◆ Problem requirements
Could you print exactly the lines of the listing below, starting at the line that has "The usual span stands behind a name" and ending at the line that has "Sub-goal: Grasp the", and only those lines?

___ Input data

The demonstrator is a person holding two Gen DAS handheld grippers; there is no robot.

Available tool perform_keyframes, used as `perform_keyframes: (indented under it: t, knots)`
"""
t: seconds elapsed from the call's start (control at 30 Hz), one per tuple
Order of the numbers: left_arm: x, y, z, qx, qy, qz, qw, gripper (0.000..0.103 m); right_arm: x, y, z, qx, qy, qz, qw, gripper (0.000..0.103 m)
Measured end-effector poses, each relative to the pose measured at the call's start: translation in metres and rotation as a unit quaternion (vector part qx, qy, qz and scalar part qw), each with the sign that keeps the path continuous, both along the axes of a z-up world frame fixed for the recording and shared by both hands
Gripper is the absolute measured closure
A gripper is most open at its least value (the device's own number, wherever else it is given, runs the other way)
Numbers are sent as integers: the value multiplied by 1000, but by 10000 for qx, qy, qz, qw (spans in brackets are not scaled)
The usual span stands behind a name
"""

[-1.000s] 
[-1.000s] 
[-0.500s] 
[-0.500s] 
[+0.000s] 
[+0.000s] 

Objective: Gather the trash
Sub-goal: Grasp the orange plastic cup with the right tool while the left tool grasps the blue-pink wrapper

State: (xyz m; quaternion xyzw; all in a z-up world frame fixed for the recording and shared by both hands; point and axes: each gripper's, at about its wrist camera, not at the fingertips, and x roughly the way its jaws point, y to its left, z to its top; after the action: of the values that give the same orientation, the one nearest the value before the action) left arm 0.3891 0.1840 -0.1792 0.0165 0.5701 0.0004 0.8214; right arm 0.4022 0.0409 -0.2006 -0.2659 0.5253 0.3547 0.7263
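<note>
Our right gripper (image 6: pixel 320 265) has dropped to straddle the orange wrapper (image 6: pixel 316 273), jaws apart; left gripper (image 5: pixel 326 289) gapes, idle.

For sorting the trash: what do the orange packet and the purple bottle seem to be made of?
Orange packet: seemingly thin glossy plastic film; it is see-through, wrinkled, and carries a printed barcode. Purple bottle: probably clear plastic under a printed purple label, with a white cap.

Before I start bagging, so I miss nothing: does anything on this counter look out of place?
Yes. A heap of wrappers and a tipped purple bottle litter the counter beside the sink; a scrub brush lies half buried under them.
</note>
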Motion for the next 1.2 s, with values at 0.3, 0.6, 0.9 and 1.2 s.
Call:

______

◆ Written reply
The usual span stands behind a name
"""

[-1.000s] 
[-1.000s] 
[-0.500s] 
[-0.500s] 
[+0.000s] 
[+0.000s] 

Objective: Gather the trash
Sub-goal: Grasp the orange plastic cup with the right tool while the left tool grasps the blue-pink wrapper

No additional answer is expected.